Additional terms of interest are:

-- cystocele, the falling of the bladder and the front wall of vagina; may produce urinary tract infections with or without other urinary symptoms;

-- rectocele, the rectum and the back wall of vagina fall into vaginal space. May complicate into constipation and hemorrhoids.

Theoretically, but quite rarely, a tumor could be the reason for protrusion.

Treatment for Uterine Prolapse

One idea is to insert a physical object to hold the uterus in place. It takes a form of a ring and is called a pessary. Pessaries come in many shapes and sizes, and the treatment is individual. The results vary. For some women, that is all there is to it, while for many others, a pessary may be plain unusable. It may cause abnormal smelling discharge, inflammation and ulcers, or irritate the vaginal mucosa. It may also limit the depth of penetration during sexual intercourse. Often, pessary will need to be cleaned, which may require periodically visiting the doctor.

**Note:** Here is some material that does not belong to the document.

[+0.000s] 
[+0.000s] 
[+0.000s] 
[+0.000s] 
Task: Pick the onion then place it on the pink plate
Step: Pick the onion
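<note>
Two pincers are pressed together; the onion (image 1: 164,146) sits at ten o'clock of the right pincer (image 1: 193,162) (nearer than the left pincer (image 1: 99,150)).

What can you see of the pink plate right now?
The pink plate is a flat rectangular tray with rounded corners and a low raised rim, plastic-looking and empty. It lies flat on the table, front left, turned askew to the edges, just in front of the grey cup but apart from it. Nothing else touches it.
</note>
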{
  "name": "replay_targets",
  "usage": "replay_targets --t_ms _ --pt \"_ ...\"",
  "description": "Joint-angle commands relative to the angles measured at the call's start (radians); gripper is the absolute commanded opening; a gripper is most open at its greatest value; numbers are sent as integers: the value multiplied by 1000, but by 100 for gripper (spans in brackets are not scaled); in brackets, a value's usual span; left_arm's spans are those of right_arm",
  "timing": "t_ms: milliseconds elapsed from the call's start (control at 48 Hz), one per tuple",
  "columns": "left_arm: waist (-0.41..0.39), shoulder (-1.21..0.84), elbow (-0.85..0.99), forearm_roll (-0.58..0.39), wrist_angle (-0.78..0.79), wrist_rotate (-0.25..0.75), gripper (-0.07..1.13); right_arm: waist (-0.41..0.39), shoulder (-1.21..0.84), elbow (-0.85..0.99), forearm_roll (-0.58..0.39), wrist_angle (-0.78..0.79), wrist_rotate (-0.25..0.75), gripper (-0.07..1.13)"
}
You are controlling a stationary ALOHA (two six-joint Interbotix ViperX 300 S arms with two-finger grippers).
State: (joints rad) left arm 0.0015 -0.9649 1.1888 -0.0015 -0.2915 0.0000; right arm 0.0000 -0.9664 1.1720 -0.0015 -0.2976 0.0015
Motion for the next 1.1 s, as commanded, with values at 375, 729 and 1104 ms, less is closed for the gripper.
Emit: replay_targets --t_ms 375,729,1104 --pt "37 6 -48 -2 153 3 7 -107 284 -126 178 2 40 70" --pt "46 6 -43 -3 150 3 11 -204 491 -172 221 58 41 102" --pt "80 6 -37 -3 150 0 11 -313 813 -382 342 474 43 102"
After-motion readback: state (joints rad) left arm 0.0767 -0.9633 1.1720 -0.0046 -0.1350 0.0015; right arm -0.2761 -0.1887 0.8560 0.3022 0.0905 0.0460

Surgical treatment is possible, but should be delayed as much as possible, particularly if the woman still plans to have children. If the uterus is to be preserved, sacral colpoplexy may be of interest, which is binding the uterus back with a surgical mesh (yet another way to avoid hysterectomy!).

If all other circumstances are right, a case of severe prolapse tends to be resolved through hysterectomy. Vaginal hysterectomy may also be an option.

Astrological Conditions for Uterine Prolapse

In astrology, the conditions for the prolapsus of the womb are:

-- afflictions in Scorpio,

-- diseases of Scorpio type,

-- the Moon, Saturn, Mars or Venus afflicted in Scorpio,

-- subluxation at 5L,

-- 2nd degree of Scorpio: uterus,

-- 3 Scorpio: the right side of the uterus,

-- 4 Scorpio: the left side of the uterus,

-- 5 Scorpio: uterine cavity,

-- 18 Scorpio: ligaments of the uterus,

-- mid-point of SO/ME: binding tissues.

You can see a more complete case of prolapsed uterus here.

Homeopathic Remedies for Uterine Prolapse

Depending on the state of the organs, homeopathic treatment can be quite effective. Remedies such as Arnica, Sepia, Fraxinus Excelsior ("homeopathic pessary"), Paladium, Murex etc. should be studied and taken, either as a constitutional remedy or as a mixture. Other remedies for prolapsus uteri could be: Aesc. h., Sec, Plat, Bell, Lill. t., Nux Vom, Nux Mos, Pod., Pul.

It seems Su Jok could be useful for cases of uterine prolapse, but we need hard evidence that it would really be so.